**Task objective:** All the data should be printed again exactly as written.

[Stored dataset items]
◆ ◆ ◆ ◆ ◆

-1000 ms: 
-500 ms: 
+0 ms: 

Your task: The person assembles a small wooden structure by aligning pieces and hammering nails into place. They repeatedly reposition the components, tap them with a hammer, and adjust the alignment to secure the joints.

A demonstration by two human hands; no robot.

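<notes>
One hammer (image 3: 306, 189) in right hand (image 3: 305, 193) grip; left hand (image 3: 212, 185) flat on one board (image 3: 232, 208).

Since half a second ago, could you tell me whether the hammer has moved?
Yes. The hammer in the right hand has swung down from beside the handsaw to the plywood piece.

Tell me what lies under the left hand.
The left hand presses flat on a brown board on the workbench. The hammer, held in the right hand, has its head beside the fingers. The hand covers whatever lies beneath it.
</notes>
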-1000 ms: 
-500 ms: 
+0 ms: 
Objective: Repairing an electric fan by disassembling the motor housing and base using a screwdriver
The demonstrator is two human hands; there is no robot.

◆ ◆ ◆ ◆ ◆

**Your response:**
-1000 ms: 
-500 ms: 
+0 ms: 

Your task: The person assembles a small wooden structure by aligning pieces and hammering nails into place. They repeatedly reposition the components, tap them with a hammer, and adjust the alignment to secure the joints.

A demonstration by two human hands; no robot.

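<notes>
One hammer (image 3: 306, 189) in right hand (image 3: 305, 193) grip; left hand (image 3: 212, 185) flat on one board (image 3: 232, 208).

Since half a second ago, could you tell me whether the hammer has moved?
Yes. The hammer in the right hand has swung down from beside the handsaw to the plywood piece.

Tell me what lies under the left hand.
The left hand presses flat on a brown board on the workbench. The hammer, held in the right hand, has its head beside the fingers. The hand covers whatever lies beneath it.
</notes>
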-1000 ms: 
-500 ms: 
+0 ms: 
Objective: Repairing an electric fan by disassembling the motor housing and base using a screwdriver
The demonstrator is two human hands; there is no robot.

There is nothing further to add to the answer.